I tried several NNTP readers: Panic’s Unison, Mozilla’s Thunderbird, the venerable MT-NewsWatcher, and some lesser known ones like Newsflash, OSXnews, MaxNews, and Xnntp. Most of them could get the list of groups and how many articles there were, but that was it.

You see, there’s another RFC, called “Common NNTP Extensions” that describes many ad-hoc extensions that servers started implementing that are not in the standard (RFC 977). Well, it turns out every reader I could find requires at least some of these extensions to be implemented. Namely, most readers want XOVER, LIST OVERVIEW.FMT, and XHDR implemented. Basically, those commands help the reader retrieve header information (subject, from, etc) en masse, and far more efficiently than the standard allows.

I guess what was more shocking to me, was that none of the clients fell back to the standard commands, when The Wombat started kicking back “500″ codes (command not implemented).

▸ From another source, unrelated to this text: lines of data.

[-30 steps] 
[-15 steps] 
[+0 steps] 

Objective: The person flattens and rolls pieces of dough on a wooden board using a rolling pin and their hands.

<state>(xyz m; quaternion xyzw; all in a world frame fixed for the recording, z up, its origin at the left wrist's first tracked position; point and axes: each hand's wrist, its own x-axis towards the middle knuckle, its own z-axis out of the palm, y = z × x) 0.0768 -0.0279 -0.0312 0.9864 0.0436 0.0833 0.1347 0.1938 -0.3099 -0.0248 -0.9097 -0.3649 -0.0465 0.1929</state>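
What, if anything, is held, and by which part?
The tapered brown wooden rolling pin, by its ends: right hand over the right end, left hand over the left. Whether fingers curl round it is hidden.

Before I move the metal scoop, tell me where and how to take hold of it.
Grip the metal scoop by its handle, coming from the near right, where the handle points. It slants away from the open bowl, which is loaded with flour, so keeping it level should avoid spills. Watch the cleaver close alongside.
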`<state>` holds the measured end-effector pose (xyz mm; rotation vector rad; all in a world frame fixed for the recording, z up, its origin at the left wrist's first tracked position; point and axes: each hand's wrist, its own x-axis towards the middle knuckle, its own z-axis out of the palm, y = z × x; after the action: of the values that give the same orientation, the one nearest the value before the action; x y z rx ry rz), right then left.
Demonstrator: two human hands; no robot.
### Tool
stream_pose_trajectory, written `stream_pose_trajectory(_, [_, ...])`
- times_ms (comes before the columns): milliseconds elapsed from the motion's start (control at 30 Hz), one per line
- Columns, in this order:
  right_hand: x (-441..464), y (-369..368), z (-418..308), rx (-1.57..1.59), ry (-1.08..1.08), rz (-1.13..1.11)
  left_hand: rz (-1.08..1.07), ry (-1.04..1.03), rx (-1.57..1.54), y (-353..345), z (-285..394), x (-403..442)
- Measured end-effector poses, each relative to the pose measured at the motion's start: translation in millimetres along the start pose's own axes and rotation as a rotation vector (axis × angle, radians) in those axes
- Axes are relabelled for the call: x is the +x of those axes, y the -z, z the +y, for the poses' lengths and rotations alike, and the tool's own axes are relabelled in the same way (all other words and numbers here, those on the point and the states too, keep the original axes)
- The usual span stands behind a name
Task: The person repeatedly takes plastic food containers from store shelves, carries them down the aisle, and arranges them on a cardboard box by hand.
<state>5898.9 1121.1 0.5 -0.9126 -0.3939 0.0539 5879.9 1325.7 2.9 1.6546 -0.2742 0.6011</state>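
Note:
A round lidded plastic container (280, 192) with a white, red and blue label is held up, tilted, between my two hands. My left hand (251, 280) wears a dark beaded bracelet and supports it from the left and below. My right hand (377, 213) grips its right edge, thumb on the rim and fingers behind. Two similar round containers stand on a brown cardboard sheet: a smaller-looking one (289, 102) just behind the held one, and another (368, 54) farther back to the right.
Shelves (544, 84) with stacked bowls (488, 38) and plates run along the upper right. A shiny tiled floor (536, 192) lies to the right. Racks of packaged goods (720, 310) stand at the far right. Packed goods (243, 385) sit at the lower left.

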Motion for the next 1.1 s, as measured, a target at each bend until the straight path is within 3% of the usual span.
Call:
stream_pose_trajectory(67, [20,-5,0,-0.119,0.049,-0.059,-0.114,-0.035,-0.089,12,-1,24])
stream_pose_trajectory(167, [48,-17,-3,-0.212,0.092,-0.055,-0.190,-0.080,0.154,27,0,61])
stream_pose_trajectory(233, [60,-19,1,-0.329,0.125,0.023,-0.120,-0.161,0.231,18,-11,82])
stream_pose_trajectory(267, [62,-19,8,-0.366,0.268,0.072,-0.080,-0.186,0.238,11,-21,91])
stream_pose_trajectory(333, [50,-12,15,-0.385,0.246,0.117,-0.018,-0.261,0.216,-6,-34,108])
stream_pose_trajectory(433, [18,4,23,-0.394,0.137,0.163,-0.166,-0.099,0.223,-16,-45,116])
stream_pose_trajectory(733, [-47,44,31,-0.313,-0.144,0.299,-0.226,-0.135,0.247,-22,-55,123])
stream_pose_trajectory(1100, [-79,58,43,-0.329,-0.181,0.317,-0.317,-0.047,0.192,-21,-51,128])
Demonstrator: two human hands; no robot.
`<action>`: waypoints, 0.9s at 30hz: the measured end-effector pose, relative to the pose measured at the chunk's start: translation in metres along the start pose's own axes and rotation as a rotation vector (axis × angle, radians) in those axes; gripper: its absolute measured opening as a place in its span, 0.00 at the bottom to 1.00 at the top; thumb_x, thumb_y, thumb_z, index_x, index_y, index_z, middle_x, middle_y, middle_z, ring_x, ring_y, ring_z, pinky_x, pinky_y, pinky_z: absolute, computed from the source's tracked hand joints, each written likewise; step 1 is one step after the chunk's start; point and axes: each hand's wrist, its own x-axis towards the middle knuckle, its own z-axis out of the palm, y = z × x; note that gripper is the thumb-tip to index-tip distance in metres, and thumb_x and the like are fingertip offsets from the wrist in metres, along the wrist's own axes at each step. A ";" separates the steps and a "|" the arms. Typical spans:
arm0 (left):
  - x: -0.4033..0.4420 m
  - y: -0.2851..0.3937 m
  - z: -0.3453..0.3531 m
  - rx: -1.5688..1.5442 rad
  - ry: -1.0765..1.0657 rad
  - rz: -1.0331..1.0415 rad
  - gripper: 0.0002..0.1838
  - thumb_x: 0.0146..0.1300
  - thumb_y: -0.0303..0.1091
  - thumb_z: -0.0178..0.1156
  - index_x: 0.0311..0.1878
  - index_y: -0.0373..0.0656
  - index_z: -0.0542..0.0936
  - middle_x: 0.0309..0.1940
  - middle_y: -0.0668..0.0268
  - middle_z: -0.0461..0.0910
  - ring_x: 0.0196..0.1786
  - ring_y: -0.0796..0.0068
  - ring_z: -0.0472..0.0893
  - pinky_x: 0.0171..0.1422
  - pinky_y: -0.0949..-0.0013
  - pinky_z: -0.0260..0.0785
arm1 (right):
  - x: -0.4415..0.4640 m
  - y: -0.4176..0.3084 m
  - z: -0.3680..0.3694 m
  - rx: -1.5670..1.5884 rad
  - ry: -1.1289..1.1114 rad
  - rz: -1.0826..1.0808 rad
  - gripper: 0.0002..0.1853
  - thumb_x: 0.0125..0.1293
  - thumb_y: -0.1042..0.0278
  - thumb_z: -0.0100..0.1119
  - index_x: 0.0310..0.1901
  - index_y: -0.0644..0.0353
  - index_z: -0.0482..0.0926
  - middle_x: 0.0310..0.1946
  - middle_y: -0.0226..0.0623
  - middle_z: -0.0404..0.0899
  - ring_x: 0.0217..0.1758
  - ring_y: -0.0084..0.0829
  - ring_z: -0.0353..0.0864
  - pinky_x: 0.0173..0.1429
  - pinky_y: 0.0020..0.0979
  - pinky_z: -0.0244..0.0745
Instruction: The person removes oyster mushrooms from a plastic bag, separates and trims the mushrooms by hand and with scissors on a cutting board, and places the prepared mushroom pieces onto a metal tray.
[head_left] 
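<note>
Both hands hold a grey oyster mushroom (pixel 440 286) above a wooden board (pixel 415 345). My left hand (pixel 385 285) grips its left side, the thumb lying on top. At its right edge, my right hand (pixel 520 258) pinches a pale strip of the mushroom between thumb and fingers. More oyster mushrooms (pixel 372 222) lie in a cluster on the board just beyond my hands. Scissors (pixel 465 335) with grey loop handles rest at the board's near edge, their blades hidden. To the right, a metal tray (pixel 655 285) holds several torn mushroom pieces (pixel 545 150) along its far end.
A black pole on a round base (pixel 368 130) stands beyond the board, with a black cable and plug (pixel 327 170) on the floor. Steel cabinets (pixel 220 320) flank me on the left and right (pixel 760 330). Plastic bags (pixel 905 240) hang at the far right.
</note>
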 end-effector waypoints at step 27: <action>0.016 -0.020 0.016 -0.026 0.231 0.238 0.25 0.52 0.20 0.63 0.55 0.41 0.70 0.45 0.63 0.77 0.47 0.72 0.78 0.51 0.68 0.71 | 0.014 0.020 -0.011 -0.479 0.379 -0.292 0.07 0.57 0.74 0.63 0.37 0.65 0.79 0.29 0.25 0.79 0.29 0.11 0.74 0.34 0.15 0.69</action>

The readers either treated my response like a bug in the server (that’s what they told the user) or just assumed The Wombat returned an empty data set. I’m guessing that the common extensions have been around for long enough (documented in 2000) and widely implemented enough, that all readers simply assume they’re going to be there.

There were also problems with the couple of extension commands I did implement. Namely I wanted a way to require authorization, so I implemented the AUTHINFO command, as described in the “Common NNTP Extensions” RFC. Apparently I’m the only one reading from that document.

The way AUTHINFO works is the client can issue commands like it normally would, but at any time the server can kick back a response that essentially says “Sorry, you have to authenticate before you do that.” At that point the client gives a username and password, the server authenticates it, and the client goes on its merry way. That’s the way it supposed to work anyway.

Unison, on the other hand, wants to start shoving AUTHINFO commands at the server at random intervals. This is contrary to the RFC that says the client should never initiate authentications, but only provide it when requested. The RFC also says that if the client offers AUTHINFO commands when not requested, the server is supposed to reject them. Foolishly believing the spec, that’s how I implemented The Wombat. Well, if you ever turn Unison down, you hurt its little feelings and it starts talking about you behind your back to the user. Stuff like: “the server doesn’t like you anymore. It rejected your username and password.” Unfortunately, the RFC doesn’t have a response for “you dumb client, you’re already logged in as that user!” Of course, I ended up modifying The Wombat to accommodate Unison’s pushy style of authentication.

So at the end of the day I have a fully implemented NNTP server, with respect to RFC 977, and no reader will work with it. I guess I have some work to do.